Vowel recognition unit for each frame, 13...Subsequent vowel recognition unit, 14...Discriminant map selection unit, 15...
・Subsequent vowel side discriminant diagram storage unit, 16...Major classification judgment unit, 17...Standard pattern selection unit, 18...
... Standard pattern storage section, 19 ... Consonant recognition section. Name of agent: Patent attorney Toshio Nakao and 1 other person No. 1
Figure 7 PL → Figure 8 Figure 91m Figure 10 Figure 110 Figure 12

Claims

[Claims]

(1) In a speech recognition method characterized by phoneme recognition, the low-frequency power and high-frequency power of the speech spectrum are obtained, the magnitude of the power dip caused by each temporal change is extracted, and these are analyzed for each subsequent vowel. Consonants are classified into several consonant groups and intermediate regions by applying a discriminant diagram created in advance, and the consonant groups are matched with the phoneme standard pattern of each consonant group, and the intermediate regions are matched with the adjacent phoneme pattern. A consonant recognition method characterized by performing matching with standard phoneme patterns for both consonant groups.

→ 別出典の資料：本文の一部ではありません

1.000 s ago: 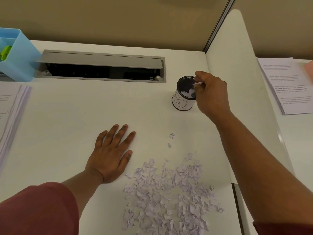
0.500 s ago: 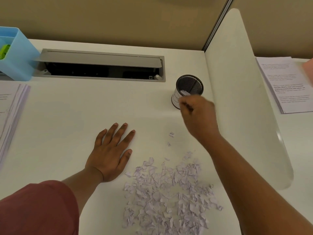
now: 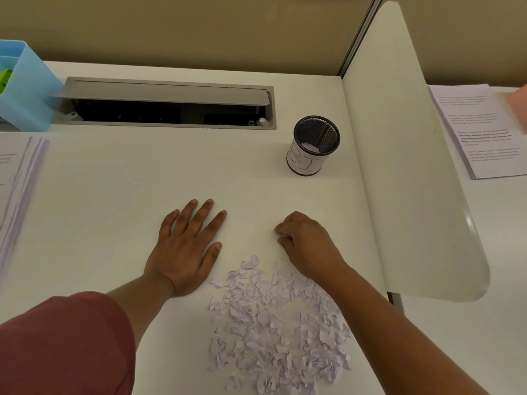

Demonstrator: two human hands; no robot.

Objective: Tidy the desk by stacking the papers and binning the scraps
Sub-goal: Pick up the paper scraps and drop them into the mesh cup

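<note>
White scraps point(image 3: 278, 326) lie heaped on the desk point(image 3: 114, 209) at 6 o'clock. Since a second ago the right hand point(image 3: 305, 246) has left the mesh cup point(image 3: 315, 145) at 1 o'clock and now curls at the heap's far edge; whether it pinches a scrap cannot be told. Left hand point(image 3: 185, 249) stays flat, fingers spread.

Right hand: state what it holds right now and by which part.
Cannot be told. The right hand is curled, fingertips down on the desk where stray paper scraps lay; any scrap pinched is hidden.
</note>
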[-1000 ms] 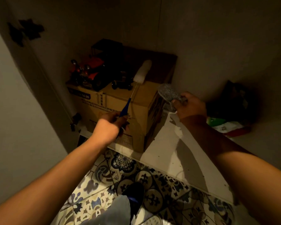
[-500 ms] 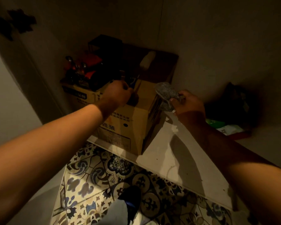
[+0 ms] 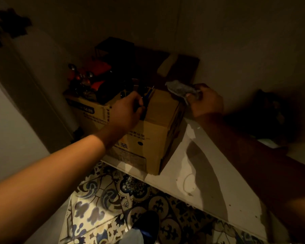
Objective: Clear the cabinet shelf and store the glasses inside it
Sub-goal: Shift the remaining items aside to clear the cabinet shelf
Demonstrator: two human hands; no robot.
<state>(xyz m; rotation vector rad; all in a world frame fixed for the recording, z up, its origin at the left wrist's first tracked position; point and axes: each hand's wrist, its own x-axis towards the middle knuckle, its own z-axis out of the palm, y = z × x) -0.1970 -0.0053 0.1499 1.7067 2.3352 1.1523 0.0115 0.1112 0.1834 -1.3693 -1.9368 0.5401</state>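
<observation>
While gripping a thin blue-handled duster (image 3: 147, 98) over the box top, left hand (image 3: 126, 111) pinches its light, stiff stem. Right hand (image 3: 203, 101) clutches soft grey cloth (image 3: 180, 88), far right of brown cardboard box (image 3: 153, 131). Probably heavy with toys; best gripped at both lower edges. White cabinet shelf (image 3: 209, 173) beneath; no glasses visible.

Cardboard box (image 3: 153, 131) on white shelf (image 3: 209, 187)

You face the white cabinet shelf (image 3: 209, 175), dim and partly in shadow, with faint ring marks on its board. The brown printed cardboard box (image 3: 153, 131) stands on the shelf's left end, its front face flush with the shelf's front edge.
</observation>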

(2) Consonant recognition according to claim 1, characterized in that the magnitude of the power dip is extracted as the magnitude of the temporal change speed when the power changes from the consonant to the subsequent vowel. Law.

(3) The method for creating a discriminant diagram is to calculate the distribution from the size of the power dip that appears in each consonant group based on a large amount of data in advance, and express the discriminant results as a discriminant diagram for all the input data expected in advance. 2. The consonant recognition method according to claim 1, wherein the consonant recognition method is used as a consonant recognition method.

(4) The consonant recognition method according to claim 1, wherein an intermediate region is set near the boundary of the discriminant diagram to reduce errors caused by the discriminant diagram.